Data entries

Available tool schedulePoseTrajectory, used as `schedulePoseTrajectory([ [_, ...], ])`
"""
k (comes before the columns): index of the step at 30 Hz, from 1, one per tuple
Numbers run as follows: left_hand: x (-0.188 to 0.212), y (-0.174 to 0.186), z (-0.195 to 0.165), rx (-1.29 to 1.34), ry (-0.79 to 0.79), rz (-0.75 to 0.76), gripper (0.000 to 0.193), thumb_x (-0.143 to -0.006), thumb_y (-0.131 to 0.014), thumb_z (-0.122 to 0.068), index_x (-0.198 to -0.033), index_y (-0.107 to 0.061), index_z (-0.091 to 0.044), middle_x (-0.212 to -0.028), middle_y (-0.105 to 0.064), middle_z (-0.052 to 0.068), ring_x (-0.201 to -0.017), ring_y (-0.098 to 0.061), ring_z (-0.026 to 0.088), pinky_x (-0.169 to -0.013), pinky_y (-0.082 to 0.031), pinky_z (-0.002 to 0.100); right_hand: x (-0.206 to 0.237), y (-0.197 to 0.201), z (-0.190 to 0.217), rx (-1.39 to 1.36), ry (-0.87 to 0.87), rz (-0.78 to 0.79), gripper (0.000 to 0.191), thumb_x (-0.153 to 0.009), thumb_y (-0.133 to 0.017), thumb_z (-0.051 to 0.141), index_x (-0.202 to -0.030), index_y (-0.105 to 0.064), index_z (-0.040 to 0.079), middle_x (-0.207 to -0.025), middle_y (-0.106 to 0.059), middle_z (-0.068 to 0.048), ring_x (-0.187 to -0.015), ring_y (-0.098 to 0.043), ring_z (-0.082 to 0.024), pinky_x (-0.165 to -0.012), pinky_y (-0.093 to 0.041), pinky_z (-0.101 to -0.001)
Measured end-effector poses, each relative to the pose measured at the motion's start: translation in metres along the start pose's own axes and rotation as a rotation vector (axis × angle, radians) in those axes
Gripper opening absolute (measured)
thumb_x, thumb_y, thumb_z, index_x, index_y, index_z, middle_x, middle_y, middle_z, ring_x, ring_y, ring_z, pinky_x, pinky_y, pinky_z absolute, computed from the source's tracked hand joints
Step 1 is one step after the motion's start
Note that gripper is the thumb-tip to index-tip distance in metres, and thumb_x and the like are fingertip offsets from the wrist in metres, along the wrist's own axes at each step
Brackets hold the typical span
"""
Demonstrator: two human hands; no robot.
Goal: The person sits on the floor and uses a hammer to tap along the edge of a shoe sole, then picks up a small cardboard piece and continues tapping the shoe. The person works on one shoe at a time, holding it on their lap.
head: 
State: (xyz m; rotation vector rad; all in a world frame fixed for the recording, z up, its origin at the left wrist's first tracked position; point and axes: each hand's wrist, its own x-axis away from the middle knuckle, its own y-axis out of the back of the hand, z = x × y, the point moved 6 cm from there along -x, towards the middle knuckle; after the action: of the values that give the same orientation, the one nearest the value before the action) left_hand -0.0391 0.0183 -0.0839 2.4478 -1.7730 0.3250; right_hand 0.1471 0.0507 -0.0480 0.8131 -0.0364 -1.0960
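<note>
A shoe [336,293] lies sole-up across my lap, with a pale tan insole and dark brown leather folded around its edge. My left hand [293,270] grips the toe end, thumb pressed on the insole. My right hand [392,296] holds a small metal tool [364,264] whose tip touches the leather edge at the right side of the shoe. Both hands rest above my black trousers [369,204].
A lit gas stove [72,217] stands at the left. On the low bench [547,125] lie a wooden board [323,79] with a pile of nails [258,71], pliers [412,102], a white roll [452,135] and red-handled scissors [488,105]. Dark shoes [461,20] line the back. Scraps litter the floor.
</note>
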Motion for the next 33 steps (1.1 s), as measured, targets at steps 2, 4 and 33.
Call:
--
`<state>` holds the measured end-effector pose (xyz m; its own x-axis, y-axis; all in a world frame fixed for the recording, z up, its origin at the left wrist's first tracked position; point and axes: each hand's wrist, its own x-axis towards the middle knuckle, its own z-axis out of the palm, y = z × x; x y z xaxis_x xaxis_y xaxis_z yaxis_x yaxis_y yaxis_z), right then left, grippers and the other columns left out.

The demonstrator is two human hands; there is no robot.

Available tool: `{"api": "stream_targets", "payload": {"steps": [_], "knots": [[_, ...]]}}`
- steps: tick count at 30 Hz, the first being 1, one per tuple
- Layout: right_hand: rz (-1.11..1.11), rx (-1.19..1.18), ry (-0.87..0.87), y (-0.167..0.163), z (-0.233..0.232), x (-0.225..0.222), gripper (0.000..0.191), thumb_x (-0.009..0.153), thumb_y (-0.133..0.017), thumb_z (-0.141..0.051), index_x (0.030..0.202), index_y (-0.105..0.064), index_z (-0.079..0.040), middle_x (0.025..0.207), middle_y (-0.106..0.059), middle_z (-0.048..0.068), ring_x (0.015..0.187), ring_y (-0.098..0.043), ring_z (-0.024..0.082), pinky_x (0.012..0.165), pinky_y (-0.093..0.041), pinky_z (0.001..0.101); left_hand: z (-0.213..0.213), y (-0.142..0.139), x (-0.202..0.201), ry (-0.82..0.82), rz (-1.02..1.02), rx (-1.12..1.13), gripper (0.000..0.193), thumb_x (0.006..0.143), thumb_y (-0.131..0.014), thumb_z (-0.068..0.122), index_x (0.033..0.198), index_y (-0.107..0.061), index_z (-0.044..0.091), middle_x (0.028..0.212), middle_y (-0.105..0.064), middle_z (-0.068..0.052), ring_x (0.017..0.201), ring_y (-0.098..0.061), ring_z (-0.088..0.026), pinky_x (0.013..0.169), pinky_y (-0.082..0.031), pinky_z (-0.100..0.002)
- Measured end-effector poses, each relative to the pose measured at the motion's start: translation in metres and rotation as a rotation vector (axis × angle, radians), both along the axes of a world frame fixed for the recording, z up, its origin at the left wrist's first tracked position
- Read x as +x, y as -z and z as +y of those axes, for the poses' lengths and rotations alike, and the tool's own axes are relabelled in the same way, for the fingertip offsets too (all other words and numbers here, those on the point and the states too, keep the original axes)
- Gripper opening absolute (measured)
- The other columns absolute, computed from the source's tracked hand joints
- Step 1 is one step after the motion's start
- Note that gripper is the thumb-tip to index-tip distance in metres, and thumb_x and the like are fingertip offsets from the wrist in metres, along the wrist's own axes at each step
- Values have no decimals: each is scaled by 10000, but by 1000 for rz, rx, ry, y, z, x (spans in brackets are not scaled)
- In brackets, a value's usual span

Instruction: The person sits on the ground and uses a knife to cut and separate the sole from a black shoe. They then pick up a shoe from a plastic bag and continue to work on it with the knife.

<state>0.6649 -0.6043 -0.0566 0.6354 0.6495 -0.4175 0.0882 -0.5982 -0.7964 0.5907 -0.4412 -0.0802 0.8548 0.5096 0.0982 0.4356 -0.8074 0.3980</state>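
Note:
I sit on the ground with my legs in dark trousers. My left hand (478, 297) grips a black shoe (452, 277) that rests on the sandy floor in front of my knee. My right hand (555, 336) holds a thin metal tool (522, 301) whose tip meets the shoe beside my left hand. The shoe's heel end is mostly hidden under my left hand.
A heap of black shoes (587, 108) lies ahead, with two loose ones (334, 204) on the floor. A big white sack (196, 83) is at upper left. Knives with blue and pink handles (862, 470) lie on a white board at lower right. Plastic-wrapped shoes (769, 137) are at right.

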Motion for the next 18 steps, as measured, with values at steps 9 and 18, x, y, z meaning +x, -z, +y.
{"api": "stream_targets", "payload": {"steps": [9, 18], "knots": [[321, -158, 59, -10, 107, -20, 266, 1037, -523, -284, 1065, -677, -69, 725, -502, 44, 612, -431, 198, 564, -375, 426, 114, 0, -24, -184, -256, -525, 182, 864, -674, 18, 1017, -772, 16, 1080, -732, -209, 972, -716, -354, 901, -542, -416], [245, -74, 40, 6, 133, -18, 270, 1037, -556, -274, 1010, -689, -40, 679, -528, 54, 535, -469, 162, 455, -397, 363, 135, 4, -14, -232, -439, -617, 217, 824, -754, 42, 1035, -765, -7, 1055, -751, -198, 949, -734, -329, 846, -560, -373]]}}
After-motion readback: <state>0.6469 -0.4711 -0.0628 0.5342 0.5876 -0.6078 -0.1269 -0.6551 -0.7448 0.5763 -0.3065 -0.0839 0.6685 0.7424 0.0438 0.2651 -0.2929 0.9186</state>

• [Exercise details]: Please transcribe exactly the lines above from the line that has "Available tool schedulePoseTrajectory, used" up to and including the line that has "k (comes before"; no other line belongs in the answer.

• [Task solution]:
Available tool schedulePoseTrajectory, used as `schedulePoseTrajectory([ [_, ...], ])`
"""
k (comes before the columns): index of the step at 30 Hz, from 1, one per tuple

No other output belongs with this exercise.